I've come to the conclusion that I really don't know what I want from my life. I have goals, I just don't quite know how to achieve them. And I'm also freaking out because I don't have a job for summer. I know what jobs I want to do, and what jobs I can't do (ie, serving or working in a restaurant), but I'm not quite sure what I can do for a job. Minimum wage, yeah, that's an idea, but I'm not sure that will be enough. I don't think catering or working in a country club would be too bad. I just need to get applications in to pretty much everywhere that I can. Even if I have to work two jobs to save up enough money to move, I will.

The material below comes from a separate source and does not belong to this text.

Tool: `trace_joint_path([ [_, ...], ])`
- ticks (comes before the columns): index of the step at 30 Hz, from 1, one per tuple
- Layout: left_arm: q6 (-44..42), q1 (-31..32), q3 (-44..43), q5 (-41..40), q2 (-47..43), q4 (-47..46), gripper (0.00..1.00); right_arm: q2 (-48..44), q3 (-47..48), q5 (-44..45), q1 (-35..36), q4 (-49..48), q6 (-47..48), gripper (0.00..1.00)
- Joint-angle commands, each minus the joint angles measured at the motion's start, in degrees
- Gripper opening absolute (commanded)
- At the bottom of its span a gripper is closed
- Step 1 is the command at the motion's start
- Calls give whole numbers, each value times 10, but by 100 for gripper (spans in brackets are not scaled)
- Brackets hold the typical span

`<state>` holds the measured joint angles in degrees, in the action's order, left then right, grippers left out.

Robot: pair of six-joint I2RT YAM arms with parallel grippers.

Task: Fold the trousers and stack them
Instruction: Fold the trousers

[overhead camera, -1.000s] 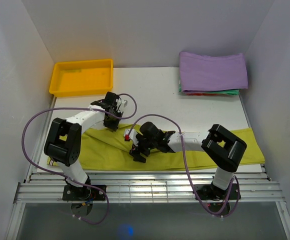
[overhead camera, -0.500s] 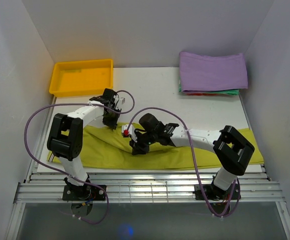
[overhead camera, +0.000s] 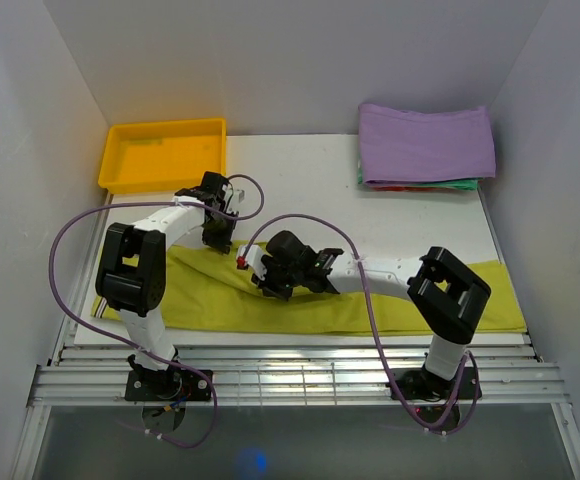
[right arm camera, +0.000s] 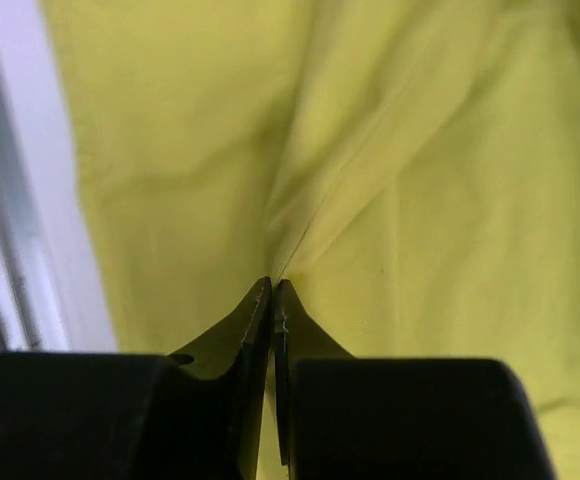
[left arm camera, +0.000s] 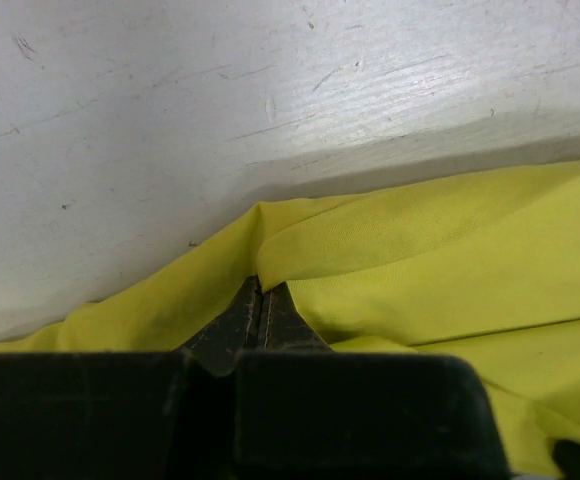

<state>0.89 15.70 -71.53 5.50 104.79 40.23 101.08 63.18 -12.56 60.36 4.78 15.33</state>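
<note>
The yellow-green trousers (overhead camera: 420, 305) lie stretched out along the near edge of the white table (overhead camera: 310, 190). My left gripper (overhead camera: 216, 238) is at their far edge towards the left end. In the left wrist view it (left arm camera: 260, 292) is shut on a pinched peak of the cloth (left arm camera: 450, 260), beside bare table. My right gripper (overhead camera: 259, 285) sits just right of it over the middle of the trousers. In the right wrist view its jaws (right arm camera: 272, 287) are shut on a raised crease of the fabric (right arm camera: 170, 150). The waistband trim does not show.
A yellow tray (overhead camera: 165, 155) stands at the back left. A folded purple cloth (overhead camera: 425, 140) tops a small stack at the back right. White walls close in three sides. A slatted metal rail (overhead camera: 300, 375) runs along the near edge by the arm bases.
My right gripper has gone from open to shut on the trousers and shifted left and a little farther back. The left gripper has crept back and left with the cloth edge.
</note>
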Motion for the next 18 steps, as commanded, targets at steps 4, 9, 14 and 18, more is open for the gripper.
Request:
trace_joint_path([
  [4,8,-8,2,0,-25,-18,0,-1,8,123,-66,-6,-7,52],
  [9,13,-10,-5,-5,-35,-18,0,-39,27,93,-79,5,5,91],
  [14,18,-11,-10,-9,-33,-11,0,-69,49,-29,-68,30,-1,81],
  [18,23,-13,-10,-10,-29,-10,0,-63,77,-85,-39,50,11,87],
])
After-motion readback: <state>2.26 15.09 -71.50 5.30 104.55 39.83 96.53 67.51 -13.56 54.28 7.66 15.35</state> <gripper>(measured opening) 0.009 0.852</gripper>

But that's kind of a short term goal. I have so many long-term ones that I have no idea where to begin. I want to be a published and bestselling author, and a screenwriter. I've known that for a really long time now, but I have to break into the business, and to do that, I have to finish a publishable novel. I'm honestly starting to wonder if I'm driven enough to be able to do that. I hate thinking like that, because so many of my aspirations are based off of having enough money to be able to travel freely, without having to worry about work. But I might be scared of doing anything as fantastic as that, so I'm not pushing myself. I have a horrible time pushing myself to achieve more than I think is possible. I just can't find the stubbornness inside of myself to be able to stick to it. I'm also so incredibly ADD when it comes to what I'm interested in. Just for an example... I want to learn to sing, belly dance, ride horses, train dogs, swordfight, tango, modern dance, ice skate, photograph things well, cook, bake, garden, make herbal concotions, palm read, communicate telepathically, breed bettas, do gymnastics, get a black belt in karate, build things well, act, sew and make my own clothes, ... see what I mean?? How am I going to manage to do all THAT in a lifetime?

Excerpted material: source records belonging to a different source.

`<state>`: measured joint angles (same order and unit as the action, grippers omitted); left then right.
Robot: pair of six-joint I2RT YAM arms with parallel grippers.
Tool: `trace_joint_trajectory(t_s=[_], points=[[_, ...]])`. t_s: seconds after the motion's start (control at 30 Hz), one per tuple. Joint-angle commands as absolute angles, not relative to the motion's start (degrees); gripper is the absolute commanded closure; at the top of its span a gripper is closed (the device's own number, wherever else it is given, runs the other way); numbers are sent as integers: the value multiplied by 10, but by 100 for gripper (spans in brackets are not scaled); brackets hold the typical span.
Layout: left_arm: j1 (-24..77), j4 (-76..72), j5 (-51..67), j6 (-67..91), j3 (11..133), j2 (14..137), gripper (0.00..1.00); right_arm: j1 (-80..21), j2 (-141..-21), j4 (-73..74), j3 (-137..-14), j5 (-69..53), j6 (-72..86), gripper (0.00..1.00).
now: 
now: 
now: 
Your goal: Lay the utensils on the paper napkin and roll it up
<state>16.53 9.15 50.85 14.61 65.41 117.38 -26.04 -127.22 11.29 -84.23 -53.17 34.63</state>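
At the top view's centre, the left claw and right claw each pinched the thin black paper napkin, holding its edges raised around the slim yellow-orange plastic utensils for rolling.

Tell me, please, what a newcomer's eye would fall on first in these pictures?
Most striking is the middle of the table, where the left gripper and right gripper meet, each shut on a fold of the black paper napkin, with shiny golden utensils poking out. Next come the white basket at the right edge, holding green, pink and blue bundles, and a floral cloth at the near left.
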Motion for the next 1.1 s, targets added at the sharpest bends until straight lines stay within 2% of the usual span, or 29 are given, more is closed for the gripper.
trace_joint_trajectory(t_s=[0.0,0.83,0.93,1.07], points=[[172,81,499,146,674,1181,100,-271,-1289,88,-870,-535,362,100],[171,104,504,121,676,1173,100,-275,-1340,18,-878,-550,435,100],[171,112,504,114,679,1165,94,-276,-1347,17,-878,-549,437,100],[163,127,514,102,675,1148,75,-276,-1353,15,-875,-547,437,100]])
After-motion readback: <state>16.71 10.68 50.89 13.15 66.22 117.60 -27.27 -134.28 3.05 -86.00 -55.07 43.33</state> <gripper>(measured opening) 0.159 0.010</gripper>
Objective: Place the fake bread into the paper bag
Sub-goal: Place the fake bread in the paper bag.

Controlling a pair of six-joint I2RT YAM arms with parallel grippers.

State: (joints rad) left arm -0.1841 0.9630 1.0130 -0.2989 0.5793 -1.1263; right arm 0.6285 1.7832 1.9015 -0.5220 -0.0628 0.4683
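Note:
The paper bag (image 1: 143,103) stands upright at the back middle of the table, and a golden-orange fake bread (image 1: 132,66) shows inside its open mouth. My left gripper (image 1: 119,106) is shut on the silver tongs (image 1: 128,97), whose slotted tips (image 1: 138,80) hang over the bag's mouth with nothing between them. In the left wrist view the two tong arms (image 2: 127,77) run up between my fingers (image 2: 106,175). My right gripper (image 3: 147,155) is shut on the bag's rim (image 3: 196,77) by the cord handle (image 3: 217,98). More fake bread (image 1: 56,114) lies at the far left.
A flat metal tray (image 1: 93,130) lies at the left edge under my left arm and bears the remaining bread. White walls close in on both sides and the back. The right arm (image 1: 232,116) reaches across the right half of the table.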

I'm also confused about where I want to go with my life. I'd love to travel out west with Katey and Jacob and Spikey and Jenny and get a horsey ranch/bed and breakfast thingy set up. That would just be so incredibly amazing to live and work with them every day for the rest of my life. But as ultimate as that seems, I don't think that it's an entirely realistic goal. I hate saying that because that's my biggest dream, but it's really based (once again) off of getting enough money to be able to do it. I don't have as big of a passion as Katey and Jacob when it comes to working with horses. I like it and it's fun, but... horses intimidate me. I guess I really don't have as much exposure to them as I'd like to. But then, I'd be in charge of the bed and breakfast, and I might not do that well, because I have no accounting background, and my budgeting skills kind of suck.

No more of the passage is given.